[Opening Data extract section]

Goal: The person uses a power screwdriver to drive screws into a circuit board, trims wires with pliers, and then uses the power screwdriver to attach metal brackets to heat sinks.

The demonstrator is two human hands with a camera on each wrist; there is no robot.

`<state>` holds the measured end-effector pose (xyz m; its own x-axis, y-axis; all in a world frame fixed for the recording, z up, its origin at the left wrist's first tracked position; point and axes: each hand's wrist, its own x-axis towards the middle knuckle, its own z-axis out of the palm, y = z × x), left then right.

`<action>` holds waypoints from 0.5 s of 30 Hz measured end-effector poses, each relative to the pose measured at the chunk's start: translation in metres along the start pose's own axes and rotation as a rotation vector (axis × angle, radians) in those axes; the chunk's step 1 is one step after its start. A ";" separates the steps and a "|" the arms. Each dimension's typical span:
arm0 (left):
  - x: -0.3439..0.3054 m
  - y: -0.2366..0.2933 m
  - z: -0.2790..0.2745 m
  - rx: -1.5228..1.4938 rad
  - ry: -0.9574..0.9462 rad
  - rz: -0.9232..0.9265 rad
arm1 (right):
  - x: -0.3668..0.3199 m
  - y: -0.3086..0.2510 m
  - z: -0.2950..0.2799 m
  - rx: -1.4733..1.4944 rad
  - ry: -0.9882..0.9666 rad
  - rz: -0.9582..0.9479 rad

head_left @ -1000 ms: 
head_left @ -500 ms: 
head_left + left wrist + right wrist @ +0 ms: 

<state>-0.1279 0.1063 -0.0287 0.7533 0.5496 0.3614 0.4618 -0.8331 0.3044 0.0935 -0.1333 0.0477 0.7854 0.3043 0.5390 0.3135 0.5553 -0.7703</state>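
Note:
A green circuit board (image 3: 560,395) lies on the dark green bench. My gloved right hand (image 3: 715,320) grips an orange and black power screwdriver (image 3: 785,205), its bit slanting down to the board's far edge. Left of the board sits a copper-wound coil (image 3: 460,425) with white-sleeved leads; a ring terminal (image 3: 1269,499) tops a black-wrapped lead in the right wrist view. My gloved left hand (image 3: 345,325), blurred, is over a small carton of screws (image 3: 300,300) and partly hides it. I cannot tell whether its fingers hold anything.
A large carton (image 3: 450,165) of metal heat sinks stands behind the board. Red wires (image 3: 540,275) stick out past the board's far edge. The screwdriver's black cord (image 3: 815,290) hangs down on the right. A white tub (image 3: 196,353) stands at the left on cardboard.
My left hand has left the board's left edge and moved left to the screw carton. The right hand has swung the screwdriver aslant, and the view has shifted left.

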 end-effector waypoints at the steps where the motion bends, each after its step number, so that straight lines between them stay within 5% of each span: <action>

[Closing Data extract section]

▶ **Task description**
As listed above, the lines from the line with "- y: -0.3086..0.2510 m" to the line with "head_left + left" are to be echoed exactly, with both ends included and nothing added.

▶ **Answer to the exercise**
  - y: -0.3086..0.2510 m
  - z: -0.2950..0.2799 m
  - rx: -1.4733..1.4944 rad
  - ry: -0.9882..0.9666 rad
  - rz: -0.9582..0.9479 rad

head_left @ -1000 ms: 
head_left @ -500 ms: 
head_left + left wrist + right wrist @ +0 ms: 

Nothing else belongs to the answer.